How to remotely transfer inventory data?
April 18, 2005 9:46 PM   Subscribe

I'm the 'lone programmer' for a small business, making an app that will log when inventory is received, and also used, at a remote location, via serialized barcodes. What would be the best way to transfer this usage data to me, preferably daily?

I'm programming fully in python with boa constructor. The remote computer will have net access, but who knows how reliable, and additionally, it's also in mexico. I've been brainstorming all alone (poor me!) about how to do this, but I need some advice from some people who have some experience. i.e. you.

My ideas thus far:
Use the Twisted Framework (which looks awesomely awesome) to either:
-transfer data via Perspective Broker (an RPC framework) to our domain, although im not sure if the hosting company will let me run my server script.
-transfer data via FTP to our host.
-transfer data via SMTP to a mailbox.

Money is involved (indirectly) so reliablility is required. The only data that needs to be sent is barcode numbers, along with how many were scanned. What would be the best way?
posted by Mach5 to Computers & Internet (17 answers total)
If your end is reliable, you could always have it send the items via RPC calls to you in set chunks. If the connection is up and down in a bad way, then FTP or SMTP are not necessarily reliable, but RPC calls could be re-requested. However, if there's even a modicum of reliability involved, using something like FTP or SMTP is certainly more desirable! (And far easier to implement)

Due to the sort of information you're sending, tar and gzipping the plain text files together each day would probably end up with a miniscule file that could be sent in seconds. Furthermore, going out on port 25 or port 110 would get around most firewall scenarios that may be in place.
posted by wackybrit at 9:59 PM on April 18, 2005

I like the idea of ftp for it's simplicity. A simple chron script could run every hour on the remote machine and place data into an ftp dropbox on the server. The client script would report any data that has not yet been sent; If the script is unable to connect for 2 hours, it may be dropping off three hours of data. The server can then poll this ftp dropbox, keeping things organized and watching for incoming data. I would look into using a checksum system to validate complete files, and keep logs of all data on both machines for periodic reconciliation. The ansynchronous nature of this allows missed connections to be handled gracefully, but forcing the remote machine to push data when it's connected and can send info.

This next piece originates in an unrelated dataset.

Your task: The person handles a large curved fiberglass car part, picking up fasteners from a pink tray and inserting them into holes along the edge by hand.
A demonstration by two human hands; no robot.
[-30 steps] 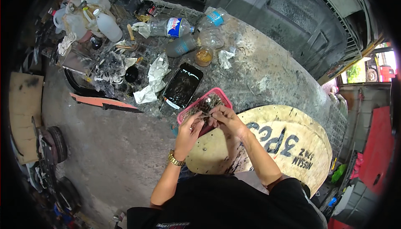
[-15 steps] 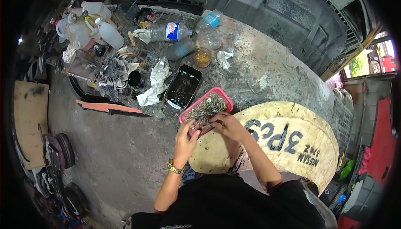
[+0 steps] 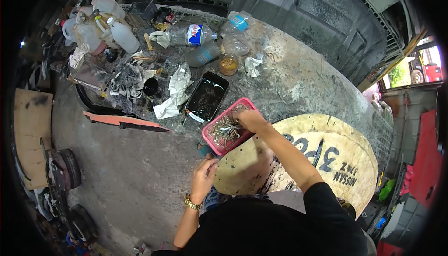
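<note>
A pink plastic basket (image 3: 219,152) holds a loose heap of screws and bolts (image 3: 226,130). It sits at the bench's front edge, beside a curved wooden panel (image 3: 298,139). My right hand (image 3: 252,119) reaches into the basket's far right end, its fingers bent down among the metal pieces; their tips are hidden. Below the basket's near corner, my left hand (image 3: 203,177) is raised clear of it, fingers drawn together in a pinch. Whatever lies between those fingertips is too small to make out.
A black tray of dark liquid (image 3: 208,96) lies left of the basket, near crumpled paper (image 3: 176,92). Plastic bottles (image 3: 196,35), a jar (image 3: 228,64) and several jugs (image 3: 122,35) crowd the bench's far side. A large dark panel (image 3: 308,18) stands behind.
My left hand has left the basket and come down toward me. My right hand has moved to the basket's far end, leaving more of the screws and bolts visible.
</note>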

However... with FTP alone, you will be sending plaintext passwords, and so another layer of security would be prefered. SSL, rotating passwords, and connections restricted by IP at either the FTP server or the router would be good steps to protect the server.

I could see a simple webservice handling this as well, a script that accepts a csv chunk of info (or an xml format) via a form post. This method is similar to a dropbox in that it allows the remote machine to periodically push data. It would be best to use a checksum system to validate the data, and restrict connections via IP as well. The remote machine would keep track of success codes from the webservice script, and only send new data periodically.

I am not a big fan of using SMTP mailboxes as vehicle for moving data this way.
posted by tumble at 10:11 PM on April 18, 2005

HTTP is pretty much always the best way to transfer data. It's the One True Protocol. What you're describing seems like a classic case of a simple POST with some basic XML. For security, you get HTTP Digest for free. Also you get all the side benefits like common error codes (service unavailable, unauthorized) and protocol specification. There's no need to invent your own protocol over FTP or SMTP. Programmers need to stop inventing protocols. There's a severe overpopulation problem as is. HTTP is all you need.

As for reliability this depends on what you mean by reliability. Most of the time you can get away with failure and corrupt data as long as failures are easily detected. Hopefully you don't need real reliability and can get away with sender-fails. If you do need 100% reliability then things get pretty tricky. You should probably use a shared database. People have created things like HTTP-R but they're kludgy. I've rolled my own reliable HTTP protocols and it's not rocket science but it's a bit of work.
posted by nixerman at 10:57 PM on April 18, 2005

What about, instead of the remote app pushing data to your server, your server pulls it? It would be fairly trivial to either install a simple web server on the client's computer, or even to program a very trivial one in python. It doesn't even have to be a web server. The server on the client side could be something that your server connects to periodically, it streams some data, and you disconnect. An FTP server on your client's computer would be OK too although not ideal.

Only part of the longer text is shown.